> _Problem to work on_:
Nothing below is to be printed except the lines between the line holding "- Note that" and the line holding "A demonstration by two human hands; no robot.", inclusive, each exactly as it appears.

> _Material for the task_:
BEGIN
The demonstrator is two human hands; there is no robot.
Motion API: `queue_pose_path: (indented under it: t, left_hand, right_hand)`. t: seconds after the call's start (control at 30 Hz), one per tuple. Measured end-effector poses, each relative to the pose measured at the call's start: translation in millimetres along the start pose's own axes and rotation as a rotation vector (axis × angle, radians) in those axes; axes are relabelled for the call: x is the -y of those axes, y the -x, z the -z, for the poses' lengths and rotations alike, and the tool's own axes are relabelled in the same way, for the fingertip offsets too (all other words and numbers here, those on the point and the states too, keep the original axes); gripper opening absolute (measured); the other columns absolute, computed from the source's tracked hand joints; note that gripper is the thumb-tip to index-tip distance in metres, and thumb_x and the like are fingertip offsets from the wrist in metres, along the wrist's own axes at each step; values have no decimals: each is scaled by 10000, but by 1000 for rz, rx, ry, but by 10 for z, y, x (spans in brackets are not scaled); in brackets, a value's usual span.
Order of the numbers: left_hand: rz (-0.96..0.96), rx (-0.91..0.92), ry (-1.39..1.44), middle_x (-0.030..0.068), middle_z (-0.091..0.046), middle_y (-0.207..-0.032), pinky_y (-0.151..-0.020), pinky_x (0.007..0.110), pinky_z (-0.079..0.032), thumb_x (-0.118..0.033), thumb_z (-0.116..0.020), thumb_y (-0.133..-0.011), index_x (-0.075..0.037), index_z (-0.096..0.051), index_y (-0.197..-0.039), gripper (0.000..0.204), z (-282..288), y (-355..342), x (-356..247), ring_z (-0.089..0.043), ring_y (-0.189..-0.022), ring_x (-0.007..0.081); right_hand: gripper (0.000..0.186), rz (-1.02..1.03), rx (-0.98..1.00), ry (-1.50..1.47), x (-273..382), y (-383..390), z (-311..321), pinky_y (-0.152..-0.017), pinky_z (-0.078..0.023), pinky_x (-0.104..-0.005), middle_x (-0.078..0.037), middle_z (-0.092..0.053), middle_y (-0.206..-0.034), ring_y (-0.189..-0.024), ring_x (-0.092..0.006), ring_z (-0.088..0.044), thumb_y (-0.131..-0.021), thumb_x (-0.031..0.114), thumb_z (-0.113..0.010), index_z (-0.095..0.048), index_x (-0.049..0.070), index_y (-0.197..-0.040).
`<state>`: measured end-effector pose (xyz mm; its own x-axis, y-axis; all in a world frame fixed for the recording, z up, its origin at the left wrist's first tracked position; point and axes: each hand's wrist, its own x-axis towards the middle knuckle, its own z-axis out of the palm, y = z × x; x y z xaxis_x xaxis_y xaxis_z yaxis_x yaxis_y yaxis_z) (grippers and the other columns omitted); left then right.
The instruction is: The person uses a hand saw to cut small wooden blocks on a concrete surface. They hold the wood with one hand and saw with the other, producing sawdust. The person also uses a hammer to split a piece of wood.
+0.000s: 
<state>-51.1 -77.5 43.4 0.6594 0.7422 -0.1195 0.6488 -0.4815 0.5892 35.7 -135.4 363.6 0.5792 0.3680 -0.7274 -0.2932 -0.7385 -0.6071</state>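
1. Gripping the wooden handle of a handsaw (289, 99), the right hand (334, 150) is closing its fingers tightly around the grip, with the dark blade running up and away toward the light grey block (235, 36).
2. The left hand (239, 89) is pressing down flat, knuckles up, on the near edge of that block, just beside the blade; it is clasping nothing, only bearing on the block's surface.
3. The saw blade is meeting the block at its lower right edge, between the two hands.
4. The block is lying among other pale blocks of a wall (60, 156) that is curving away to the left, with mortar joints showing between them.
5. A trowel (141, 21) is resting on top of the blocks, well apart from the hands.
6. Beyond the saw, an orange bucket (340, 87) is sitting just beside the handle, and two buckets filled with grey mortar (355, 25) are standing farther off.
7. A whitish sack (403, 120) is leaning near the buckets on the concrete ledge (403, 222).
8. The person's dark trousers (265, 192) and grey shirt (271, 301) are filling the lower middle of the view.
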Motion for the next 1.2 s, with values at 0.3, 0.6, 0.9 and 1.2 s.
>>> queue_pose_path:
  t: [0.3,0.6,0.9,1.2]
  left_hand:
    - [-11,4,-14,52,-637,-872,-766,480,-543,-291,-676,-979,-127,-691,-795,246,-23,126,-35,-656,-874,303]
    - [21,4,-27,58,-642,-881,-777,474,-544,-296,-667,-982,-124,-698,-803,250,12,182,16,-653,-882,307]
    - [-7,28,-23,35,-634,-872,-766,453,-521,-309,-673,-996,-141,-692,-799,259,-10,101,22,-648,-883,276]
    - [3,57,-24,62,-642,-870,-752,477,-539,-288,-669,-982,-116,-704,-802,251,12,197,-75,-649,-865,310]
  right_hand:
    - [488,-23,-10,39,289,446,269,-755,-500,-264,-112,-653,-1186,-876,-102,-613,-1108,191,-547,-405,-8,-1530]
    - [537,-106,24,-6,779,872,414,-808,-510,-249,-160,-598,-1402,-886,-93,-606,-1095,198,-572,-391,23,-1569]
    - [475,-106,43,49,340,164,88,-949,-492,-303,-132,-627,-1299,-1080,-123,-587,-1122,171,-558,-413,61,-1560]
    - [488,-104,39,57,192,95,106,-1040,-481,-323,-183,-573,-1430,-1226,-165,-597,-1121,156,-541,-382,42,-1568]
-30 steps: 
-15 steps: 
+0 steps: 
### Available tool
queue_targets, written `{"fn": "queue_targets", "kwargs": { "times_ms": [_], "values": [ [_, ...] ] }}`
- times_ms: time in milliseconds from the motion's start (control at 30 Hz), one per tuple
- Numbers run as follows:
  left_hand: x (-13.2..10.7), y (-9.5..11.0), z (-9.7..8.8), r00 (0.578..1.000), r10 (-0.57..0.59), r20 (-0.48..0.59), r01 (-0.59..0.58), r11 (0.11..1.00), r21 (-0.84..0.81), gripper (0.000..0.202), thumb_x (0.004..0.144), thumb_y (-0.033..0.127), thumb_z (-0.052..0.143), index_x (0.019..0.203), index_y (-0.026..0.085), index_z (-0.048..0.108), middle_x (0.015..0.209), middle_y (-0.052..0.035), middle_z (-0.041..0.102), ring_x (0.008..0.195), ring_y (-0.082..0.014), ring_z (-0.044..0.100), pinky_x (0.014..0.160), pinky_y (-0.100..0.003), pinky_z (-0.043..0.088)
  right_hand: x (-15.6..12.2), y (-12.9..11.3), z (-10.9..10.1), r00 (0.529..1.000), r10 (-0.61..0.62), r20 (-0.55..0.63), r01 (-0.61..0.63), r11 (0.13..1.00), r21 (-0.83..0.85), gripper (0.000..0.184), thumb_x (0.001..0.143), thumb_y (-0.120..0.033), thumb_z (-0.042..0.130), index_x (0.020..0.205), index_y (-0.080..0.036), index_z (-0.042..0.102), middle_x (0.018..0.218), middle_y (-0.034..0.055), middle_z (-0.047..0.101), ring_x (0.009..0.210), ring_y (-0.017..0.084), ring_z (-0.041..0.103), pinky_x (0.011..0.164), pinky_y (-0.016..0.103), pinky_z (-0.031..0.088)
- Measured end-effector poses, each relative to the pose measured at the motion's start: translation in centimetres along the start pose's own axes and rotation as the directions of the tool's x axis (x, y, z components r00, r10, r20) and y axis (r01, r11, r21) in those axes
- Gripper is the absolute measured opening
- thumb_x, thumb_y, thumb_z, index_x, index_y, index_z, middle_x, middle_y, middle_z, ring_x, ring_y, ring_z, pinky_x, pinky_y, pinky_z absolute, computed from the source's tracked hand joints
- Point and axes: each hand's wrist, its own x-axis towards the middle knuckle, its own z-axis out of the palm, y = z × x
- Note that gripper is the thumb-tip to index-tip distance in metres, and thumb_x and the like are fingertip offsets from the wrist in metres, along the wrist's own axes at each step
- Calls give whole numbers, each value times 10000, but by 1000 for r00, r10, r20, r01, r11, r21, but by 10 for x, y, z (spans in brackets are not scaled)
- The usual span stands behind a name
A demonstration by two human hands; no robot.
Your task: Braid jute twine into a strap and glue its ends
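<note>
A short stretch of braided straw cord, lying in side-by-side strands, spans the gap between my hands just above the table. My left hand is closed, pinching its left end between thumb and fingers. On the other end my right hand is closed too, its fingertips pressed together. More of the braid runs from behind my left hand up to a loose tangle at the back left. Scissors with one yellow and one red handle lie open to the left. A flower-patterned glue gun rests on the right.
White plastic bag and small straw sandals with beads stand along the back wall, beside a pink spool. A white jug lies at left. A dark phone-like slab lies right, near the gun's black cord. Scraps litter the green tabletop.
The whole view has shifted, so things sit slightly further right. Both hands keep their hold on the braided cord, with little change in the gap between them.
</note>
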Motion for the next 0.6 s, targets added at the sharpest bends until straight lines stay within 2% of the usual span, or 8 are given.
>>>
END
> _Answer space_:
- Note that gripper is the thumb-tip to index-tip distance in metres, and thumb_x and the like are fingertip offsets from the wrist in metres, along the wrist's own axes at each step
- Calls give whole numbers, each value times 10000, but by 1000 for r00, r10, r20, r01, r11, r21, but by 10 for x, y, z (spans in brackets are not scaled)
- The usual span stands behind a name
A demonstration by two human hands; no robot.

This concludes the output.